視点

韓国社会から見えてくるもの

2023/08/30 09:00

週刊BCN 2023年08月28日vol.1982掲載

 韓国へ行ってまず感じるのは物価の高さだ。日本円に換算するとランチが1500円、コーヒーが600円である。こうなるとレストランと喫茶店のお客に中高年客が極端に少なくなる。ソウルはまだそうでもないが、地方ではこの傾向はより強まる。例えば、日本でいえば名古屋にあたる大田(テジョン)の店では、一部の経営者と思われる人以外、中高年者のお客はほとんど見られなかった。

 冷房の効いているターミナル駅である大田駅の大きな待合室は冷気を求めて中高年者で満員だが、構内にある数店のレストラン、喫茶店には中高年客はほとんどいない。韓国は日本経済が停滞していた30年間、それほど飛躍的ではないものの着実に年2、3%の成長を果たし、今では1人当たりの国民所得も最低賃金もすでに日本を抜いている。

 韓国のような経済が成長する社会はどちらかといえば中高年層が割りを食い、日本のような成長しないデフレ経済だと若者が割を食う構造が見て取れた。日本は成長経済に回復させる準備ができているのかも心配になった。

 というのも、韓国のスタートアップ支援政策が財閥系企業と組むなど、すごい勢いなのだ。ソウル市内だけで数えたら47カ所のスタートアップ支援施設があり、それを統括するハブ施設もある。日本はスタートアップ5カ年計画などのアドバルーンを上げているが、少し実践力に欠けている気がする。シリコンバレー、大学発ベンチャーと高みを目指す姿勢は評価できるのだが、欧米型にこだわるスタートアップ支援はどこかを間違えてしまったのだと感じる。成長型企業を多く輩出できる韓国と手堅く守りに入った日本との政策の差がくっきりしているのだ。

 日本政府観光局のまとめによると、今年6月の韓国からの訪日客数はおよそ54万5000人で訪日外国人全体の約26%を占める。これも当然で、日本から高級ウイスキーや日本酒を少々買って帰れば、すぐに旅費くらいは賄えてしまう。韓国で日本の商品は驚くような高値で売られている。日本に行くだけでビジネスができるのである。

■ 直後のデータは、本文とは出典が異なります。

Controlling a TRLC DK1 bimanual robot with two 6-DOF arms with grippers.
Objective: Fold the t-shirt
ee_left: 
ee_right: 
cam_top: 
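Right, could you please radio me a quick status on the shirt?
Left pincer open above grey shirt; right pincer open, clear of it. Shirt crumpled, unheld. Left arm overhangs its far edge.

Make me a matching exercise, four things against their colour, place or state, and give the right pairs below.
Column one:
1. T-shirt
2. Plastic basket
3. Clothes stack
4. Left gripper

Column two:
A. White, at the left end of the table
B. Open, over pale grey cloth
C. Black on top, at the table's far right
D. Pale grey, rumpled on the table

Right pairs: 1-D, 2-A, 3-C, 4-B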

 ここで間違えてはならないのは韓国経済が先進国の中ではとりたてて優れていることではなく、日本経済の停滞ぶりがひどすぎるという現実である。そして、われわれがこの停滞病にすっかり慣れてしまっていることが恐いのである。

 
アジアビジネス探索者 増田辰弘
増田 辰弘(ますだ たつひろ)
 1947年9月生まれ。島根県出身。72年、法政大学法学部卒業。73年、神奈川県入庁、産業政策課、工業貿易課主幹など産業振興用務を行う。01年より産能大学経営学部教授、05年、法政大学大学院客員教授を経て、現在、法政大学経営革新フォーラム事務局長、15年NPO法人アジア起業家村推進機構アジア経営戦略研究所長。「日本人にマネできないアジア企業の成功モデル」(日刊工業新聞社)など多数の著書がある。